Industry experts say it is vital that banking clubs extend their coverage.
Bernd Richter, an associate partner at business consultancy Capco, says: “UniCash, IBOS and Unico are more focused on Europe and the Americas. Connector and TES are starting to cover Asia Pacific and the Middle East, but still have more ground to cover to achieve significant coverage.”
Restrictions on overseas accounts in Latin America are just one reason why the banking club concept in the region is gaining traction, suggests Bob Lyddon, IBOS general secretary.
“Due to the nature of the local economy, a corporate is normally best advised to trade as a resident entity in Chile and Brazil, and the commercial restrictions are reflected in the banking offering that can be made available,” he says.
“Non-resident accounts are not permitted in Chile, although a resident can hold accounts in foreign currencies. In Brazil, foreign currency accounts are not available and it is onerous to operate a non-resident bank account in local currency.”
|Sepa: special focus|
In Europe, the Single Euro Payments Area (Sepa) has removed the requirement for non-resident accounts for local collections, which can now be achieved through a single account. However, this has not diminished the demand for banking clubs.
“While there is a trend towards centralization and the shared services model adopted by major corporations, it is noticeable that many medium-to-large companies remain quite decentralized,” says Lyddon.
“For a treasurer trying to set up banking remotely in a new country, the option of selecting a local bank in each country has declined due to the foreign beneficial ownership issue,” citing the KYC challenge for transaction bankers offering services to foreigners in de facto control of a given domestic organization without holding the ownership title.
He adds: “Additionally, the option of using a network bank may not be open to the treasurer if that bank has retrenched.”
As the larger network banks might have differing criteria for what type of customer and level of business they are willing to take on, Ulster Bank's Taggart says membership of a banking club ensures her customers can access full-service banking that is appropriate for their size and growth potential.
Capco’s Richter accepts that, to a certain extent, non-bank service providers such as Earthport – a cross-border payments service provider – have targeted some of the product and services spaces of banking clubs.
“However, from a banking club perspective, this could be seen either as a threat or an opportunity to cooperate with these innovators to enhance the existing banking club franchise,” he says.
One of the key elements in FX risk management for companies with multinational operations is cash pooling, which enables treasurers to transfer cash across borders and in different currencies.
“Cash pooling in general is done across borders, with services available at any point across the network,” explains Richter. “These services are a common part of the whole cash-management value chain, but are not dependent on the banking network itself.

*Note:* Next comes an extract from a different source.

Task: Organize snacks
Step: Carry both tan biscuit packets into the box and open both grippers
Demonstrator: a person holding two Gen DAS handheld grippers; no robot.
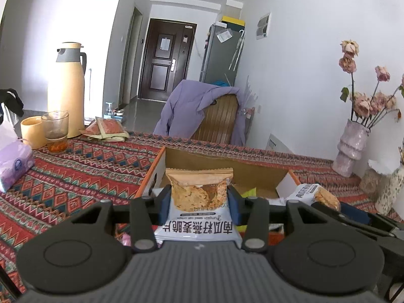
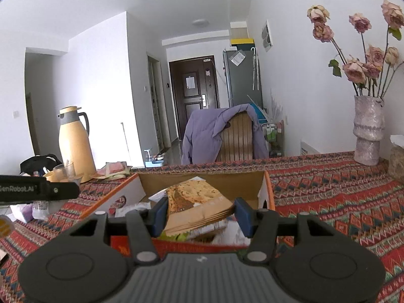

“What is relevant are the available means for cash pooling and in which countries account and banking relationships are established.”
The ability to offer client-specific liquidity and cash-management structures across a set of countries and regions, combined with the ability for local cash collections and remittances, drives the value of banking clubs, he says, adding: “This enables their members to offer these services at a competitive pricing point to compete against large global network banks.”
Lyddon describes access to pooling services as a key selling point for banking clubs.
“Since 2000, IBOS has had a same-day value overnight cash pooling service [in EUR] that moves the entire available balance in the slave bank and transfers it to the master bank,” he explains.
“It is a commonly held misconception that banking clubs cannot offer cash pooling – we have more than 200 customers using this service.”